Che Gela sia inquinata adesso lo riconosce pure Eni. Ma ciò non ferma né le poche attività industriali né tantomeno accelera i processi di bonifica (comunque in atto). «Esiste, ed appare indiscutibile che esista – e nemmeno le società resistenti lo hanno contestato -, un ingente inquinamento entro l’area, definita come Sin di Gela». A metterlo nero su bianco è Virgilio Dante Bernardi, giudice ordinario al Tribunale di Gela, nelle motivazioni con le quali respinge il ricorso cautelativo d’urgenza presentato da centinaia di cittadini gelesi. Le società resistenti sono il cane a sei zampe e le sue consociate (Enimed, Raffineria di Gela, Versalis e Syndial). Il ricorso, presentato dagli avvocati Luigi Fontanella e Lausa Vassallo puntando sulla lesione al diritto alla salute, aveva fatto discutere molto nei mesi precedenti.
«Il diritto soggettivo alla salute dei ricorrenti – aggiunge il magistrato – non è seriamente messo a repentaglio dalle attività attualmente svolgentisi entro l’area del cosiddetto Petrolchimico, ridottesi, come è emerso in istruttoria, a quelle riferibili agli impianti TAS, TAF, biologico organico e industriale oltre a quella meramente estrattiva». Sulle 46 pagine della sentenza, 14 servono solamente a indicare le generalità dei quasi quattrocento ricorrenti.

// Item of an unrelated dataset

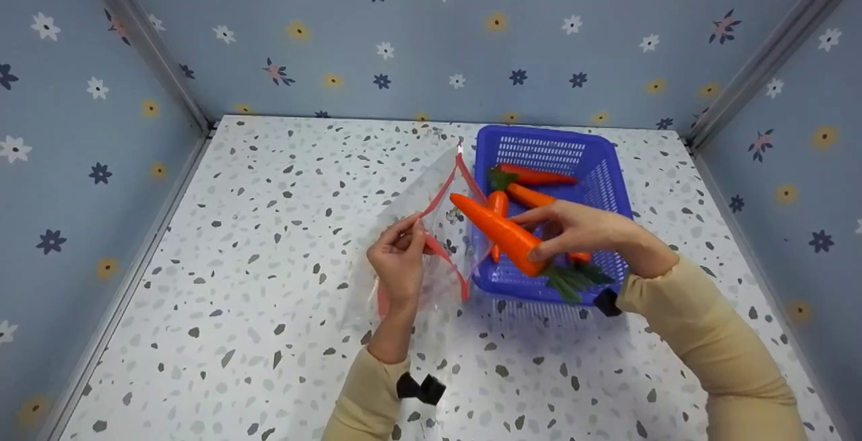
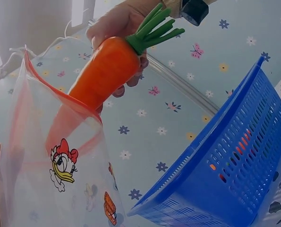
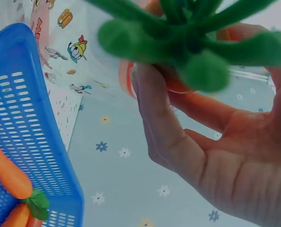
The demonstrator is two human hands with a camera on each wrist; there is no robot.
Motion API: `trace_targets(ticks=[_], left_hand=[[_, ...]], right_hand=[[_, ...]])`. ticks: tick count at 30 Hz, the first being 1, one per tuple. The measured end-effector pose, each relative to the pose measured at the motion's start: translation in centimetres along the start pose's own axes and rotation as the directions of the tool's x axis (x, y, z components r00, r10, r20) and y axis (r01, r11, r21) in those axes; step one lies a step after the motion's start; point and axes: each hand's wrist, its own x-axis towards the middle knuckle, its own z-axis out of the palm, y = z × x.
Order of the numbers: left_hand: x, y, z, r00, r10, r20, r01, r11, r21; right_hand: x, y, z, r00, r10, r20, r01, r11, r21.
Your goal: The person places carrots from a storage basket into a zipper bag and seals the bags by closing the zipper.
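Observation:
My right hand [image 1: 572,229] grips an orange carrot [image 1: 498,229] with green leaves near its thick end. The carrot's tip points into the mouth of a clear zip bag [image 2: 46,189] with a red-pink edge and cartoon prints. In the left wrist view the tip shows through the bag's wall. My left hand [image 1: 399,259] pinches the near side of the bag's rim, and the mouth gapes toward the right. Just under the right hand stands a blue basket [image 1: 616,178], where several more carrots [image 1: 535,175] lie. From the right wrist, the leaves [image 3: 192,42] hide most of the held carrot.
The basket stands on a white speckled table [image 1: 269,239], right of the bag. Flower-printed panels [image 1: 417,37] wall the table at the back and both sides, with metal rails [image 1: 761,57] at the corners.

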Motion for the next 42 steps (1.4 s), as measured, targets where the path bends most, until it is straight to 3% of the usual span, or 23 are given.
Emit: trace_targets(ticks=[9, 14, 21, 28, 37, 42], left_hand=[[-0.1, -0.2, 0.3, 1.0, 0.003, 0.016, -0.003, 1.0, -0.022], [-0.2, -0.1, 0.5, 1.0, -0.005, 0.027, 0.006, 1.0, -0.025], [-0.4, 0.1, 0.8, 0.998, 0.014, 0.058, -0.013, 1.0, -0.028], [-0.5, 0.4, 1.0, 0.998, 0.015, 0.063, -0.013, 0.999, -0.043], [-0.6, 0.1, 1.0, 0.998, 0.036, 0.058, -0.032, 0.997, -0.067], [-0.6, -0.3, 1.1, 0.997, 0.059, 0.042, -0.056, 0.996, -0.067]], right_hand=[[1.6, -1.9, -0.4, 0.986, 0.162, 0.023, -0.159, 0.981, -0.108], [2.6, -2.5, -0.8, 0.984, 0.166, 0.061, -0.162, 0.984, -0.077], [4.3, -2.2, -0.8, 0.967, 0.252, -0.035, -0.252, 0.968, 0.0], [5.8, -1.5, 0.2, 0.976, 0.157, -0.15, -0.14, 0.984, 0.114], [6.1, -1.0, 1.1, 0.96, 0.072, -0.272, -0.005, 0.971, 0.241], [5.8, -0.5, 0.7, 0.933, 0.026, -0.359, 0.092, 0.946, 0.31]])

Si era aggiunto anche il Comune di Gela, che non solo aveva appoggiato le richieste ma aveva aggiunto ulteriori 80 milioni di euro dall’Eni «per assicurare un reddito di sussistenza ai lavoratori e alle famiglie coinvolti nel fermo e per fronteggiare, altresì, la conseguente e grave emergenza sociale».
E se è vero che gli impianti Eni sono per la gran parte fermi, si chiedeva comunque il blocco totale delle attività ancora in essere, che non sono poi così poco significative: vale a dire la centrale termoelettrica (che sottostà alle due famosi “torri” dell’impianto Snox) e che, come ribadiva il tecnico nella maxiperizia che ha fatto da colonna a questo ricorso, «tra le fonti di emissione di inquinanti in atmosfera la centrale è certamente quella più rilevante dal punto di vista almeno quantitativo»; gli impianti cooking 1 e 2; l’impianto Fluid Catalytic Cracking (Fcc), l’impianto biologico-industriale e quello del trattamento delle acque di scarico. Per tutti poi il ricorso invocava la bonifica dell’intera area industriale e degli 80 pozzi di estrazione che ancora insistono sulla piana.
Per Bernardi, però, si tratta di «un cumulo indistinto di domande» che non possono essere affrontate da un giudice ordinario. Il magistrato riconosce che «il Petrolchimico di Gela ha una lunga storia nell’area cittadina e nella vita, non solo economica, della cittadinanza gelese cui per molti decenni è stata legata, nel bene e nel male, una parte cospicua delle sorti dell’intera comunità. Tuttavia – aggiunge – a prescindere dai comprensibili risvolti di carattere emotivo che la questione inevitabilmente solleva, essa va affrontata negli stessi termini di diritto». Il giudice spiega di potersi pronunciare esclusivamente sul diritto singolo alla salubrità, non su quello pubblico che è materia di interesse del ministero dell’Ambiente. Bernardi ricorda infine che comunque gli impianti citati in precedenza sono o non attivi o comunque marciano a basso regime.
A pagare le spese processuali sarà lo stesso Comune di Gela. Il rischio era che potesse pagare anche un’ulteriore ammenda per lite temeraria, come richiesto dagli stessi legali Eni. «Con riguardo alla richiesta delle parti resistenti di condannare severamente alle spese le parti ricorrenti e il Comune di Gela – chiude il magistrato – anche al dichiarato scopo di scoraggiare per il futuro simili iniziative giudiziarie (reputate temerarie dalle resistenti), deve precisarsi che il giudice nell’applicazione del diritto non dà condanne di natura esemplare».